● PROBLEM
Retrieve every line from the records in which the word "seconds" occurs.

Data extracted from a collection:
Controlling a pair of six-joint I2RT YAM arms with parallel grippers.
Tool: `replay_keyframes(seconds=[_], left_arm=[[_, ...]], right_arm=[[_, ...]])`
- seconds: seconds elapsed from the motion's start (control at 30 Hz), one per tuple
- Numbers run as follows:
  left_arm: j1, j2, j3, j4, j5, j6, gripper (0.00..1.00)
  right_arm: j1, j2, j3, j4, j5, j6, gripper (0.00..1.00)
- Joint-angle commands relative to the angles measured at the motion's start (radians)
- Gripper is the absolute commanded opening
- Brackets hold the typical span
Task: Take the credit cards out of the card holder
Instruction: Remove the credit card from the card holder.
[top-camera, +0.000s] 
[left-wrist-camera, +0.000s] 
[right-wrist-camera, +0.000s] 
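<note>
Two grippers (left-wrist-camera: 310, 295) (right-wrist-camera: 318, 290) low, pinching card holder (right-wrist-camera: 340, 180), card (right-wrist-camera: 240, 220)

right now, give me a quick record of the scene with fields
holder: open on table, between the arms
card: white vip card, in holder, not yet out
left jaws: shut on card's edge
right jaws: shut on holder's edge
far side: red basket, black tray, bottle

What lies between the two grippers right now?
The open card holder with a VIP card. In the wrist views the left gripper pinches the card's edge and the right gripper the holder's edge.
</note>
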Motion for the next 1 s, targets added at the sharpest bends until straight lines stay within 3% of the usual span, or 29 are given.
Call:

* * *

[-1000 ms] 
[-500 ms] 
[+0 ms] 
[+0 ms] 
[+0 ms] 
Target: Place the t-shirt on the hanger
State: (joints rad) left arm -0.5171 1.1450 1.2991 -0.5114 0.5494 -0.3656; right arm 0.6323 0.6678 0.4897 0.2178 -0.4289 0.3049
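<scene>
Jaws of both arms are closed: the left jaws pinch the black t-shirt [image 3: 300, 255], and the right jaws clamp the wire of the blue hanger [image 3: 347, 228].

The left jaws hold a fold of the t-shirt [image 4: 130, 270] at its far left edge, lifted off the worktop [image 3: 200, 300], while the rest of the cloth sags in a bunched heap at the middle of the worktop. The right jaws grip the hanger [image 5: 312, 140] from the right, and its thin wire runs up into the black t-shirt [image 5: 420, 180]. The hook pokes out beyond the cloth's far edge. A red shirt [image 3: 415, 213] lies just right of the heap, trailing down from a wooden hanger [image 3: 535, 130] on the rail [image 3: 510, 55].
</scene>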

● TASK OUTPUT
Tool: `replay_keyframes(seconds=[_], left_arm=[[_, ...]], right_arm=[[_, ...]])`
- seconds: seconds elapsed from the motion's start (control at 30 Hz), one per tuple

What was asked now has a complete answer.